▶ HOW TO COMPLETE THIS TASK:
From the first line to the last, copy the listing exactly and omit the images.

▶ COLLECTED MATERIAL:
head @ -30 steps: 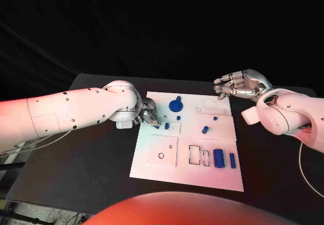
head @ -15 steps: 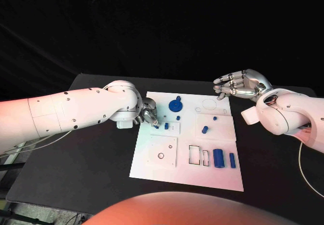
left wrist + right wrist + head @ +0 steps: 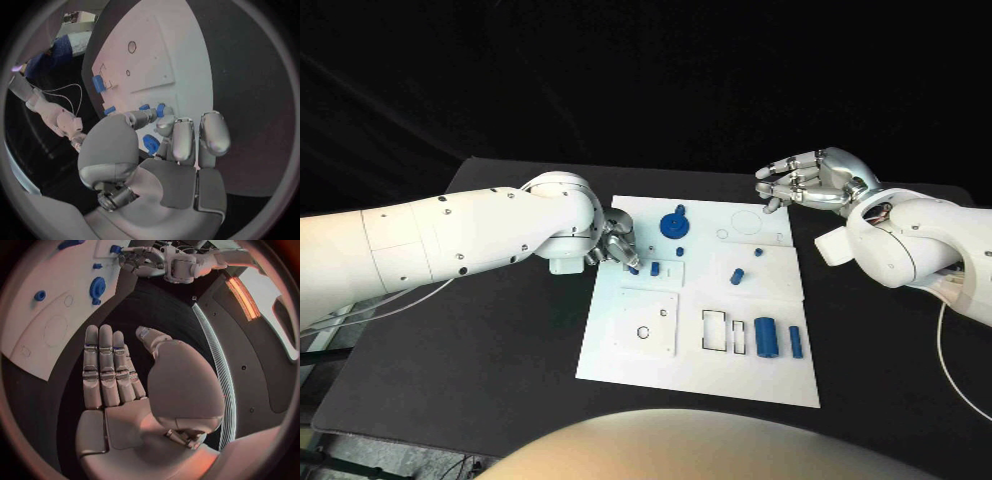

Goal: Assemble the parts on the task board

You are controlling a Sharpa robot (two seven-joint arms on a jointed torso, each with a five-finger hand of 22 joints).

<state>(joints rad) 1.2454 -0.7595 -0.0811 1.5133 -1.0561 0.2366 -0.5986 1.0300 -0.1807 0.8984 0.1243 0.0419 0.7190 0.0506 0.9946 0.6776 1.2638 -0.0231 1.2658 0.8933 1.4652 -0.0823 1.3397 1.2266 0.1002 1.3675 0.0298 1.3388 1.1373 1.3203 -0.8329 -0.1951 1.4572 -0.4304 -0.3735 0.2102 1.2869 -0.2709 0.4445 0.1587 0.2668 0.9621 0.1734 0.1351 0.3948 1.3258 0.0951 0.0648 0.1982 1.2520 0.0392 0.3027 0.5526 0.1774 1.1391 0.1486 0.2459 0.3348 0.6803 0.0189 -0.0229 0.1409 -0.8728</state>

▶ RESULT OF THE TASK:
head @ -30 steps: 
head @ -15 steps: 
left wrist + right wrist + head @ +0 steps: 

Goal: Assemble the parts on the task board

You are controlling a Sharpa robot (two seven-joint arms on a jointed torso, each with a five-finger hand of 22 joints).

<state>(joints rad) 1.2454 -0.7595 -0.0811 1.5133 -1.0561 0.2366 -0.5986 1.0300 -0.1807 0.8984 0.1243 0.0419 0.7190 0.0506 0.9946 0.6776 1.2638 -0.0231 1.2658 0.8933 1.4652 -0.0823 1.3397 1.2266 0.1002 1.3675 0.0298 1.3388 1.1373 1.3203 -0.8329 -0.1951 1.4572 -0.4304 -0.3735 0.2102 1.2869 -0.2709 0.4445 0.1587 0.2668 0.9621 0.1734 0.1351 0.3948 1.3258 0.0951 0.0648 0.1982 1.2520 0.0392 0.3027 0.5526 0.1774 1.1391 0.1486 0.2459 0.3348 0.6803 0.0189 -0.0229 0.1409 -0.8728</state>

This response is now finished.